▸ **TASK INSTRUCTIONS**:
Please copy, exactly as they appear below, the lines from the one containing "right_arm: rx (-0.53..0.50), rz" through the one containing "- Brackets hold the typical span".

▸ **ENTRIES SUPPLIED**:
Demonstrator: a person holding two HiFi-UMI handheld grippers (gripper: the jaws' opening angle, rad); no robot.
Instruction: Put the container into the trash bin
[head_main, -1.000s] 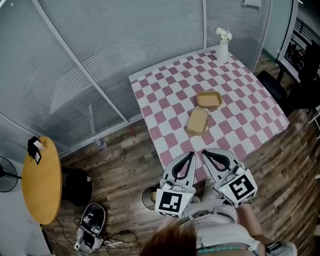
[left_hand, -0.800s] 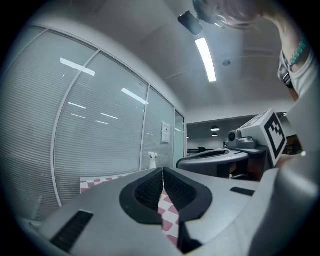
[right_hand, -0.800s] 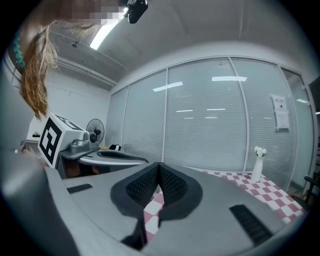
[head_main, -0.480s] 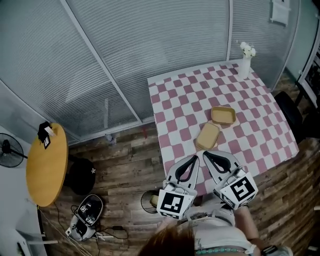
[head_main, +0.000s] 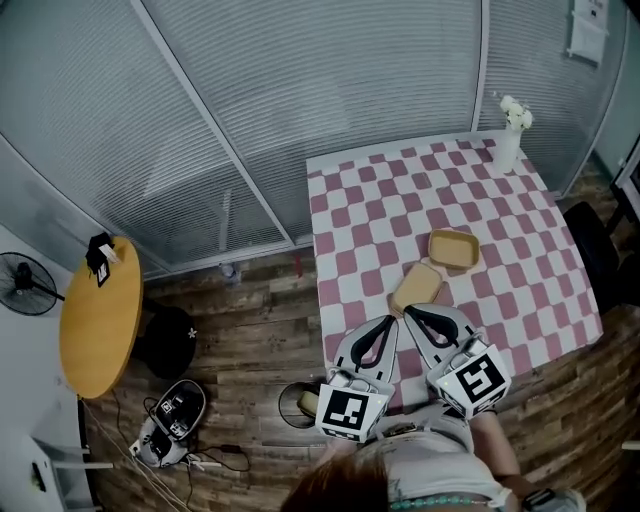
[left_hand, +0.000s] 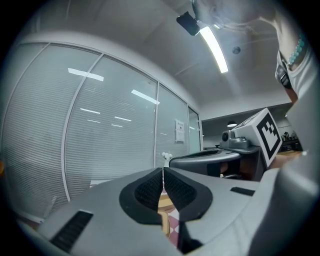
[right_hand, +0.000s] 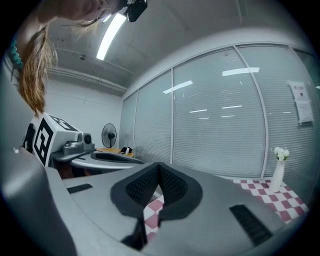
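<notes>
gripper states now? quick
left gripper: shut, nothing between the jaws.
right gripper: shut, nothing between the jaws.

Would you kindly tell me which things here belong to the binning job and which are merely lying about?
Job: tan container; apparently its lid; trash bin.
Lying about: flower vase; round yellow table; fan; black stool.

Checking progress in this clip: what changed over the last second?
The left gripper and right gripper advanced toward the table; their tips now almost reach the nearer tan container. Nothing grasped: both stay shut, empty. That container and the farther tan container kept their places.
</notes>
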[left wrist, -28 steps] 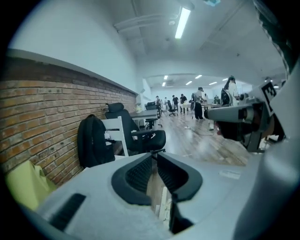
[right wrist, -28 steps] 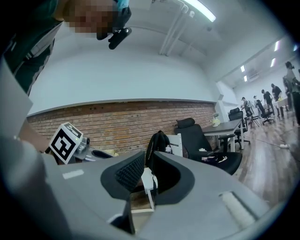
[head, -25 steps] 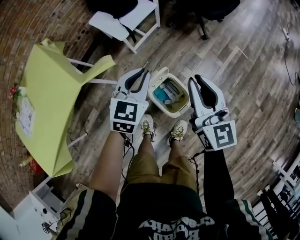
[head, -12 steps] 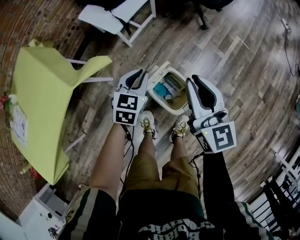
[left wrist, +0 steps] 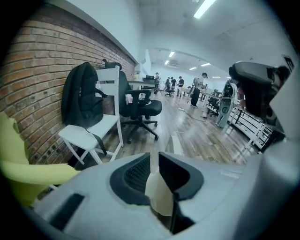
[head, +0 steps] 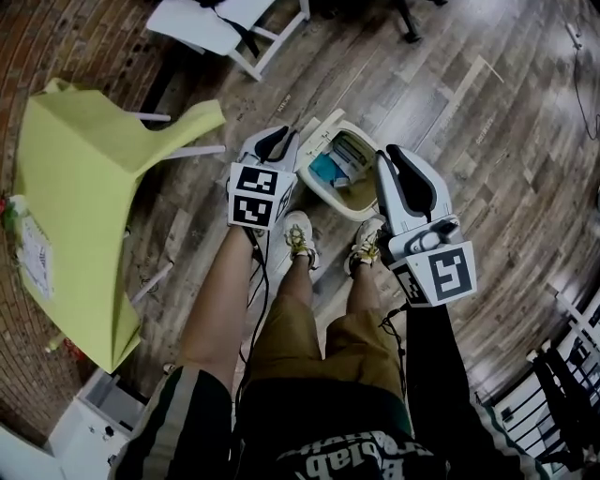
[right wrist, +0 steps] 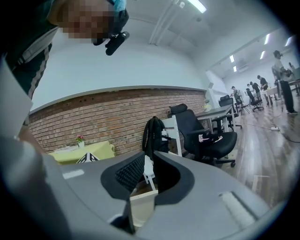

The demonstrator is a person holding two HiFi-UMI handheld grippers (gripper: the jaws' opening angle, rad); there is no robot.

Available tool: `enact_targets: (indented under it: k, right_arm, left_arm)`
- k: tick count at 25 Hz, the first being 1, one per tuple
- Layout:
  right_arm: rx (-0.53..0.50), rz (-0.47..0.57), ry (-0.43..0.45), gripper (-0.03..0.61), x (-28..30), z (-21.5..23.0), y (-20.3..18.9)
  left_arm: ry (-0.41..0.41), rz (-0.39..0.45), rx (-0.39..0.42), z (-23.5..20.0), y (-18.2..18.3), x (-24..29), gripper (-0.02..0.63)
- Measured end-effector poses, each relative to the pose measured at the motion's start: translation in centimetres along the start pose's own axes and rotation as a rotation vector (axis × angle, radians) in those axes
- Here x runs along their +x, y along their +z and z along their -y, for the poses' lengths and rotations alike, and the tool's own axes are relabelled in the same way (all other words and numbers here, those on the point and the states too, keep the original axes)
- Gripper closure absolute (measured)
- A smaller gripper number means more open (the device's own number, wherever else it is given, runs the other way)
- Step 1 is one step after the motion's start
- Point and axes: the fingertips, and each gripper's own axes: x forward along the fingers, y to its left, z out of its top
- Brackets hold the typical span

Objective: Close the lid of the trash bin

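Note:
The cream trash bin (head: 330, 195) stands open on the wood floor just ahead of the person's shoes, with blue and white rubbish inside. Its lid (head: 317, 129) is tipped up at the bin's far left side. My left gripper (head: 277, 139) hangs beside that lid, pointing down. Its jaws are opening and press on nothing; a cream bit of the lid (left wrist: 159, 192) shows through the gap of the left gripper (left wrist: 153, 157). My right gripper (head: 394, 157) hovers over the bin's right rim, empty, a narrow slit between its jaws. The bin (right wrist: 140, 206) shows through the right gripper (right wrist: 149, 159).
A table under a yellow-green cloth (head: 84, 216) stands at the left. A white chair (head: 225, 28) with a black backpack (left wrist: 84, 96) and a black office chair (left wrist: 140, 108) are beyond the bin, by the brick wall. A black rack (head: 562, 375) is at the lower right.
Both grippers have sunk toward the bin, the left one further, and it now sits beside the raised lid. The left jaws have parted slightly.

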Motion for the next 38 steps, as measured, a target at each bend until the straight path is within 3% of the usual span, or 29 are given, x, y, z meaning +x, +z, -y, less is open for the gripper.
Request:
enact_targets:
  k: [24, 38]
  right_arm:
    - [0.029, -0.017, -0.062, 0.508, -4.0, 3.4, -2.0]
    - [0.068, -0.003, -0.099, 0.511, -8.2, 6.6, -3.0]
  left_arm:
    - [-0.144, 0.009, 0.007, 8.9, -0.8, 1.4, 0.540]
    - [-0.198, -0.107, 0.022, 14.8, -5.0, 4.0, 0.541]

▸ **SOLUTION**:
  right_arm: rx (-0.53..0.50), rz (-0.47..0.57), ry (-0.43..0.45), gripper (-0.03..0.61), x (-28..30), z (-21.5..23.0), y (-20.3..18.9)
  left_arm: ry (-0.41..0.41), rz (-0.39..0.45), rx (-0.39..0.42), z (-23.5..20.0), y (-18.2..18.3), x (-24..29), gripper (-0.02..0.63)
- Measured end-effector poses, each relative to the pose measured at the motion's start: translation in centimetres along the start pose's own axes and rotation as a rotation vector (axis × angle, radians) in those axes
- Here x runs along their +x, y along their +z and z along their -y, for the poses' lengths and rotations alike, and the tool's own axes are relabelled in the same way (all other words and numbers here, those on the point and the states too, keep the original axes)
- Gripper closure absolute (measured)
- A smaller gripper number means more open (the device's own number, wherever else it is given, runs the other way)
- Step 1 is one step after the motion's start
- Point and axes: the fingertips, and each gripper's own axes: x forward along the fingers, y to its left, z out of its top
- Brackets hold the typical span

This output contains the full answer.